*TASK BRIEF*:
The whole listing is to be restated, character for character.

*RAW DATA*:
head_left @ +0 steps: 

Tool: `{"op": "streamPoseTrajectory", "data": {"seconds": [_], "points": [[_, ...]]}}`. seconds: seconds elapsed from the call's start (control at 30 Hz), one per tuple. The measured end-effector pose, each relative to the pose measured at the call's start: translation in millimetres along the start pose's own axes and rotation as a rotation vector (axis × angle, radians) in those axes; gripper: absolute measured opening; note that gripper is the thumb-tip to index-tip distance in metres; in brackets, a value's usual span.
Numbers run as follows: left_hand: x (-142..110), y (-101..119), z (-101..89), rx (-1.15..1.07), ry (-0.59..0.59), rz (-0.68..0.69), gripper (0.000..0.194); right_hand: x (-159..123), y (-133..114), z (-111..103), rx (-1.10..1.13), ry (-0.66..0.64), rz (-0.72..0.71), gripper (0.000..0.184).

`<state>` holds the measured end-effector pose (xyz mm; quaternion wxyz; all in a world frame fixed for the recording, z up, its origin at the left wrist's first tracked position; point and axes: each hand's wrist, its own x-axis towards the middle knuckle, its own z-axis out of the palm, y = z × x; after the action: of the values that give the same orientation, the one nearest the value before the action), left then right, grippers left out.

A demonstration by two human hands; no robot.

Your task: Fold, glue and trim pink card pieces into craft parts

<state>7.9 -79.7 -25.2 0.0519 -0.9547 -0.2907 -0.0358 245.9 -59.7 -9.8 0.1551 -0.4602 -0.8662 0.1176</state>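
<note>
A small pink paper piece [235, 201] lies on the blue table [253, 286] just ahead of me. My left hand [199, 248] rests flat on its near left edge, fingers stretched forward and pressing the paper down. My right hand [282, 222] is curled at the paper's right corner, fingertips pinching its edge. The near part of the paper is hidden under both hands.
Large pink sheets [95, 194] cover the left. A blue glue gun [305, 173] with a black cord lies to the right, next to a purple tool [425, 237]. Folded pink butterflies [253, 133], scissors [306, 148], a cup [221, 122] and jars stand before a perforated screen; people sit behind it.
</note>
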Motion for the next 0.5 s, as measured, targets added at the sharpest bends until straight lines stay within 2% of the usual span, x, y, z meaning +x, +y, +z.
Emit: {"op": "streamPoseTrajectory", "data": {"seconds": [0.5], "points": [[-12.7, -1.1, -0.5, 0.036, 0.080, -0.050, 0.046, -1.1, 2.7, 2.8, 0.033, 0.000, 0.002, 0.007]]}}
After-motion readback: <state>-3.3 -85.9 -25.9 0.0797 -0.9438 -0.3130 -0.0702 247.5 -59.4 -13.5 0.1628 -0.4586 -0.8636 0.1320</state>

*EXERCISE RESPONSE*:
head_left @ +0 steps: 

Tool: `{"op": "streamPoseTrajectory", "data": {"seconds": [_], "points": [[_, ...]]}}`. seconds: seconds elapsed from the call's start (control at 30 Hz), one per tuple. The measured end-effector pose, each relative to the pose measured at the call's start: translation in millimetres along the start pose's own axes and rotation as a rotation vector (axis × angle, radians) in those axes; gripper: absolute measured opening; note that gripper is the thumb-tip to index-tip distance in metres; in brackets, a value's usual span.
Numbers run as follows: left_hand: x (-142..110), y (-101..119), z (-101..89), rx (-1.15..1.07), ry (-0.59..0.59), rz (-0.68..0.69), gripper (0.000..0.194); right_hand: x (-159..123), y (-133..114), z (-111..103), rx (-1.10..1.13), ry (-0.66..0.64), rz (-0.72..0.71), gripper (0.000..0.184).

`<state>` holds the measured end-effector pose (xyz mm; quaternion wxyz; all in a world frame fixed for the recording, z up, its origin at the left wrist's first tracked position; point and axes: each hand's wrist, its own x-axis towards the middle knuckle, its own z-axis out of the palm, y = z × x; after the action: of the values that give the same orientation, the one nearest the value before the action), left then right, grippers left out.

A demonstration by two human hands; no robot.

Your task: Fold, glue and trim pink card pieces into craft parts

<state>7.9 -79.7 -25.2 0.0519 -0.9547 -0.2907 -0.0358 245.9 -59.7 -9.8 0.1551 -0.4602 -0.8662 0.1176</state>
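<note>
A small pink paper piece [235, 201] lies on the blue table [253, 286] just ahead of me. My left hand [199, 248] rests flat on its near left edge, fingers stretched forward and pressing the paper down. My right hand [282, 222] is curled at the paper's right corner, fingertips pinching its edge. The near part of the paper is hidden under both hands.
Large pink sheets [95, 194] cover the left. A blue glue gun [305, 173] with a black cord lies to the right, next to a purple tool [425, 237]. Folded pink butterflies [253, 133], scissors [306, 148], a cup [221, 122] and jars stand before a perforated screen; people sit behind it.
</note>
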Motion for the next 0.5 s, as measured, targets added at the sharpest bends until straight lines stay within 2% of the usual span, x, y, z meaning +x, +y, +z.
Emit: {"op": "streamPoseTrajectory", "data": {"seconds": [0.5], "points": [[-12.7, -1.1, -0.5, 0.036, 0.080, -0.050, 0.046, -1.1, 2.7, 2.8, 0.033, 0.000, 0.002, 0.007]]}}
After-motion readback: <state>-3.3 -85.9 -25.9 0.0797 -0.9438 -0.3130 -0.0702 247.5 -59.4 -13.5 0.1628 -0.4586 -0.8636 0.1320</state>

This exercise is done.